Webconférence

Techniques chirurgicales

Ventriculo-cisternostomie endoscopique

Hydrocéphalie

  • Installation du patient en décubitus dorsal. Têtière à prise osseuse, tête en légère flexion.
  • Réalisation d’un trou de trépan frontal immédiatement pré-coronal et à 3 cm environ de la ligne médiane (c’est-à-dire sur la ligne médio-pupillaire), du côté de l’hémisphère mineur.
  • Ouverture de la dure-mère puis introduction de la chemise de l’endoscope avec le mandrin, selon la bissectrice de l’angle racine de nez- conduit auditif externe. Un bras articulé peut alors être fixé.
  • Retrait du mandrin, permettant l’issue de LCR. On peut alors introduire l’optique à 30°.
  • On identifie rapidement les parois du ventricule latéral et le foramen de Monro, au travers duquel on introduit l’endoscope. Il faut veiller à respecter les différentes structures présentes à ce niveau :
    • le pilier antérieur du fornix, qui forme la berge antérieure du foramen inter-ventriculaire
    • le plexus choroïde, bien reconnaissable. Il s’agit de l’élément fondamental du repérage anatomique.
    • les structures vasculaires. La veine septale antérieure et la veine thalamo-striée convergent en effet immédiatement en arrière du foramen inter-ventriculaire, vers la veine cérébrale interne. La veine choroïdienne n’est en général pas visible.
  • L’optique pénètre dans le troisième ventricule. On identifie aisément, en l’orientant vers l’avant, les deux corps mamillaires et le récessus infundibulaire. Le tronc basilaire peut parfois être aperçu par transparence.
  • L’ouverture du plancher est classiquement réalisée au centre du triangle formé par les deux corps mamillaires et le récessus infundibulaire. Pour ce faire, on utilise le plus souvent un palpateur, ou une pince dédiée. Le plancher peut également être perforé par électrocoagulation, mais d’une part le contrôle visuel est moins bon, d’autre part il existe un risque de lésion liée à la thermocoagulation. On réserve donc cette option aux cas où la ponction est impossible car le plancher s’avère trop « flottant ».
  • Enfin, l’orifice ainsi réalisé est agrandi en utilisant classiquement un cathéter à ballonnet de type Fogarty, gonflé pendant une trentaine de secondes.

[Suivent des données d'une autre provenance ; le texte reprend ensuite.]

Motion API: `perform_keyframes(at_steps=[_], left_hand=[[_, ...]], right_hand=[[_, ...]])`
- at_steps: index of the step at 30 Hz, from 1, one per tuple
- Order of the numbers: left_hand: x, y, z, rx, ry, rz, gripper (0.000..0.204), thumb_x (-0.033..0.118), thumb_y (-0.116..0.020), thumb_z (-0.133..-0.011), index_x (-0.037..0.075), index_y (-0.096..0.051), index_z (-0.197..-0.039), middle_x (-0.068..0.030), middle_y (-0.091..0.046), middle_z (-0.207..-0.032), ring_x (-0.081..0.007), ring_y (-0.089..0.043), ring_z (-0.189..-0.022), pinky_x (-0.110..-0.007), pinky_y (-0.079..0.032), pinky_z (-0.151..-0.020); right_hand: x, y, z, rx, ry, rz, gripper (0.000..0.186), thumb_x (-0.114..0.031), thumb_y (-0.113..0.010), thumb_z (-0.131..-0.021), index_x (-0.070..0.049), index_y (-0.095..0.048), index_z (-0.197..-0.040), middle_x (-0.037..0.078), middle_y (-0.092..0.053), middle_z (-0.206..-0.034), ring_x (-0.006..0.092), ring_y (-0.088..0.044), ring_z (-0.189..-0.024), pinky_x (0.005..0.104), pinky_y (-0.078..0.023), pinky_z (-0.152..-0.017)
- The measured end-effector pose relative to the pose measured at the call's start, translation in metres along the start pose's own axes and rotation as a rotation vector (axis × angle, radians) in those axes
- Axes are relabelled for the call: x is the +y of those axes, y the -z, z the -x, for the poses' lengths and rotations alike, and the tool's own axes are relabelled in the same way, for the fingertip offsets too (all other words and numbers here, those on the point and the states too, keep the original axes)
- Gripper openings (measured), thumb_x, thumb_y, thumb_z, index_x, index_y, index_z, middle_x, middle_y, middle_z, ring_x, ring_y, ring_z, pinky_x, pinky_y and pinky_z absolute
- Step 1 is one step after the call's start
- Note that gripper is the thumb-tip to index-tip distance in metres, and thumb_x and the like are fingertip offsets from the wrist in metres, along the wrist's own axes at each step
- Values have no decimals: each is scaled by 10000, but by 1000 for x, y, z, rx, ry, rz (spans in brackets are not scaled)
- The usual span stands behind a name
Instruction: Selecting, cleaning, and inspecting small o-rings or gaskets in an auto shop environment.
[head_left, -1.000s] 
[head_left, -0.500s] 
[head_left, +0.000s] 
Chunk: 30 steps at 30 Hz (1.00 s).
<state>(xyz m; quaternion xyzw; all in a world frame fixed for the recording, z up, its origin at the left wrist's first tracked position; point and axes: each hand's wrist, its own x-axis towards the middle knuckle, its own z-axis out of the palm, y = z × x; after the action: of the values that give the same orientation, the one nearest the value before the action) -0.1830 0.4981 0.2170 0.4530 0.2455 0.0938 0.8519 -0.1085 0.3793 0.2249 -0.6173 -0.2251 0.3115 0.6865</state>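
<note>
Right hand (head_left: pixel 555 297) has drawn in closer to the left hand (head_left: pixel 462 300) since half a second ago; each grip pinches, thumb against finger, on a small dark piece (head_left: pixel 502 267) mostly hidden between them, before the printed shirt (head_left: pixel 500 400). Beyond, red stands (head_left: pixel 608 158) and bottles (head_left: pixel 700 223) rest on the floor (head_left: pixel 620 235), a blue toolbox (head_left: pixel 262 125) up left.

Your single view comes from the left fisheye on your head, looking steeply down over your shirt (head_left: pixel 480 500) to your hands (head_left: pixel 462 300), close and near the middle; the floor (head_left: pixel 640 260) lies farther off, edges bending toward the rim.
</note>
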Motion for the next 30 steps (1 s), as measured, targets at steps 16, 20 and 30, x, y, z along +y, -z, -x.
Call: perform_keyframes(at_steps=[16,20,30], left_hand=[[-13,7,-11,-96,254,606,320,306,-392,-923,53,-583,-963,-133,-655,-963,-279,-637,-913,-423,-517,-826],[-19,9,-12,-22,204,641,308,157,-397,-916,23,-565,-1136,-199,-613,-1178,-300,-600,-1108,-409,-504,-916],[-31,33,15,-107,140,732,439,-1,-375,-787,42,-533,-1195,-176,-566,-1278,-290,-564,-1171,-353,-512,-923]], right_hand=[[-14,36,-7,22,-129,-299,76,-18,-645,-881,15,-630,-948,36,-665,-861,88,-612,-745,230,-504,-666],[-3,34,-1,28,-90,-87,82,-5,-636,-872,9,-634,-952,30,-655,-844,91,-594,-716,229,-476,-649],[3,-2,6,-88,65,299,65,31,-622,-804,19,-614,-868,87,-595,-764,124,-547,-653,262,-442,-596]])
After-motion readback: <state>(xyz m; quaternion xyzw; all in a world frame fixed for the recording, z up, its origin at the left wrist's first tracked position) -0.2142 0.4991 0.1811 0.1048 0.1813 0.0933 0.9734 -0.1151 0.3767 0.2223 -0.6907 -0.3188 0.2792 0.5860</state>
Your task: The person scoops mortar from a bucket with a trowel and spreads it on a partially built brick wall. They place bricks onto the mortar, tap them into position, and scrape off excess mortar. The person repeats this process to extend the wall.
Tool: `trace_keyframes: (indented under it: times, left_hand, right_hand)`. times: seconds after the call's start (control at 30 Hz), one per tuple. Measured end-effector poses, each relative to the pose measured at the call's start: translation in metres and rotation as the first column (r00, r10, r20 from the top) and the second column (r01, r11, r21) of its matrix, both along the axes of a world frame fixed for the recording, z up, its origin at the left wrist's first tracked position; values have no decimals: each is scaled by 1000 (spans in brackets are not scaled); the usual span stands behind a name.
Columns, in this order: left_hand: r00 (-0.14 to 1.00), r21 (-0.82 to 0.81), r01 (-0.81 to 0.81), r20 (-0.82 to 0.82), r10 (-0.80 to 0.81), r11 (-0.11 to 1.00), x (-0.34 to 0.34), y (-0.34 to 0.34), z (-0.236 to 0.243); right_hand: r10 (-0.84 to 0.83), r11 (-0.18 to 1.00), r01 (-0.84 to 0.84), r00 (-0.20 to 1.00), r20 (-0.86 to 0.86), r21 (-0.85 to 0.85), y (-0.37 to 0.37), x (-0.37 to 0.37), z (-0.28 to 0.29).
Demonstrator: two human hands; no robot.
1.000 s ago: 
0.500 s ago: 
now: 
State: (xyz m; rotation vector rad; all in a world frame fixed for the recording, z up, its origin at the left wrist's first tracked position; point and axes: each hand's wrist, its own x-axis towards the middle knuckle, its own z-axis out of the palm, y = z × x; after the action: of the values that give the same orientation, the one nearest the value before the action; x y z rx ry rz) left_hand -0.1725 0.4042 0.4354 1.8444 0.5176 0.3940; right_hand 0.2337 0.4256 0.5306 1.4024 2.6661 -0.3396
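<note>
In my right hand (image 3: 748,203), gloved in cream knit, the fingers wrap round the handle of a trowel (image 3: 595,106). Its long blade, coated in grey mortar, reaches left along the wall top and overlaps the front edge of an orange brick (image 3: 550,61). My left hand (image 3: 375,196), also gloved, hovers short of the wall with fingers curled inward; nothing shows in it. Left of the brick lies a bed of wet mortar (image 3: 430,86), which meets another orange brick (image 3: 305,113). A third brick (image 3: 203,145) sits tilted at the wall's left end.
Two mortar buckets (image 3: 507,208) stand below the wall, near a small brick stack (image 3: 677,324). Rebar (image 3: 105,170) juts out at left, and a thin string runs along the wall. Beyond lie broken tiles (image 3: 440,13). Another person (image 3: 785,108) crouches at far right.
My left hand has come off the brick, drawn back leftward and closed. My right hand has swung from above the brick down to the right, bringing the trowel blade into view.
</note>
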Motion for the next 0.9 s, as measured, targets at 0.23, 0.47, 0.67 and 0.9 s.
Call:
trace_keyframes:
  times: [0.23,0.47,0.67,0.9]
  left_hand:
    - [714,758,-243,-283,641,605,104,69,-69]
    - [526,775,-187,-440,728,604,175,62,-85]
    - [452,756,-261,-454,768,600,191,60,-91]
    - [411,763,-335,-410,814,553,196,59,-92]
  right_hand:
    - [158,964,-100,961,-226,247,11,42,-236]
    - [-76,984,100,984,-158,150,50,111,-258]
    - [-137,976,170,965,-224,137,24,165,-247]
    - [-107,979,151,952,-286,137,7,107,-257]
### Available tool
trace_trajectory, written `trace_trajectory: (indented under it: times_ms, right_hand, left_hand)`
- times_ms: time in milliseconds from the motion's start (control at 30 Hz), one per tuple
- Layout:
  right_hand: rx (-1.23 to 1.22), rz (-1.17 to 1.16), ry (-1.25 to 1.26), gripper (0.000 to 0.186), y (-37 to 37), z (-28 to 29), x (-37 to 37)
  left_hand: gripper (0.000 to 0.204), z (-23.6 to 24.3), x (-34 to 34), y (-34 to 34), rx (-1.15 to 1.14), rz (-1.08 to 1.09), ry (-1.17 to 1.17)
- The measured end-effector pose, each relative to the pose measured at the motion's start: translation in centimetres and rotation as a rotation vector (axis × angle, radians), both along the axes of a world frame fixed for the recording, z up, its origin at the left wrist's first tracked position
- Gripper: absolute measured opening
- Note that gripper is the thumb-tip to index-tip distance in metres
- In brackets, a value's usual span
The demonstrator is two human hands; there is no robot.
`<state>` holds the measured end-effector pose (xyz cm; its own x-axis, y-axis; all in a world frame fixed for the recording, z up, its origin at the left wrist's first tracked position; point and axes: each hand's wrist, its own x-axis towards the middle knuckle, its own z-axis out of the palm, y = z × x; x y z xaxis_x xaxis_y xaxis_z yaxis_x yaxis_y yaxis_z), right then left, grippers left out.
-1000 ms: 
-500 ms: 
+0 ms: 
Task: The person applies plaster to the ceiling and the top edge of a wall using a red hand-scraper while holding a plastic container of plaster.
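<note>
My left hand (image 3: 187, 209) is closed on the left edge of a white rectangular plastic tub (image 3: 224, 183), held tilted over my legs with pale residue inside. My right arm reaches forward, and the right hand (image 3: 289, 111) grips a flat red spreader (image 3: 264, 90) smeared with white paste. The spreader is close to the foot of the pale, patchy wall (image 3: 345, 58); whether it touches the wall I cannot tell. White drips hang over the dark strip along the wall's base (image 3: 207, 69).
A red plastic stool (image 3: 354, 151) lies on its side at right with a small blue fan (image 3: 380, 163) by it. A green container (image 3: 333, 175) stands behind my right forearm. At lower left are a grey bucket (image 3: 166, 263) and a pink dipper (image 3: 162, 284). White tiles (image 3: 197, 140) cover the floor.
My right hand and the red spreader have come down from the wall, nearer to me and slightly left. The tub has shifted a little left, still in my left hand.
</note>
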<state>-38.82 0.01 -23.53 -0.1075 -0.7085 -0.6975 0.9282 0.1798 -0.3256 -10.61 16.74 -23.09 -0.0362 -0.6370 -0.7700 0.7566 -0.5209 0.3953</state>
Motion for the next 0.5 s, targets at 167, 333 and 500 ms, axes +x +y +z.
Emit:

On peut vérifier la perméabilité de la stomie en introduisant l’optique jusqu’à ses berges : on constate ainsi l’absence de membrane résiduelle.
  • On procède ensuite au retrait de l’endoscope (sans regarder l’écran). La dure-mère peut être fermée par un point. On remet en place la poudre d’os. On peut également boucher l’orifice du trou de trépan en utilisant un bouchon céramique dédié. La peau est suturée selon la technique habituelle.

Bibliographie :

Decq P, Le Guerinel C, Sol JC, Palfi S, Djindjian M, Nguyen JP.
Anatomie endoscopique du troisième ventricule.
Neurochirurgie. 2000 Jun ;46(3):203-8.

Decq P, Le Guerinel C, Sakka L, Roujeau T, Sol J, Palfi S, Nguyen J.
Approche endoscopique des lesions du troisième ventricule.
Neurochirurgie. 2000 Jun ;46(3):286-94.

Decq P, Yepes C, Anno Y, Djindjian M, Nguyen JP, Keravel Y.
L’endoscopie neurochirurgicale. Indications diagnostiques et thérapeutiques.
Neurochirurgie. 1994 ;40(5):313-21.

Riegel T, Hellwig D, Bauer BL, Mennel HD.
Endoscopic anatomy of the third ventricle.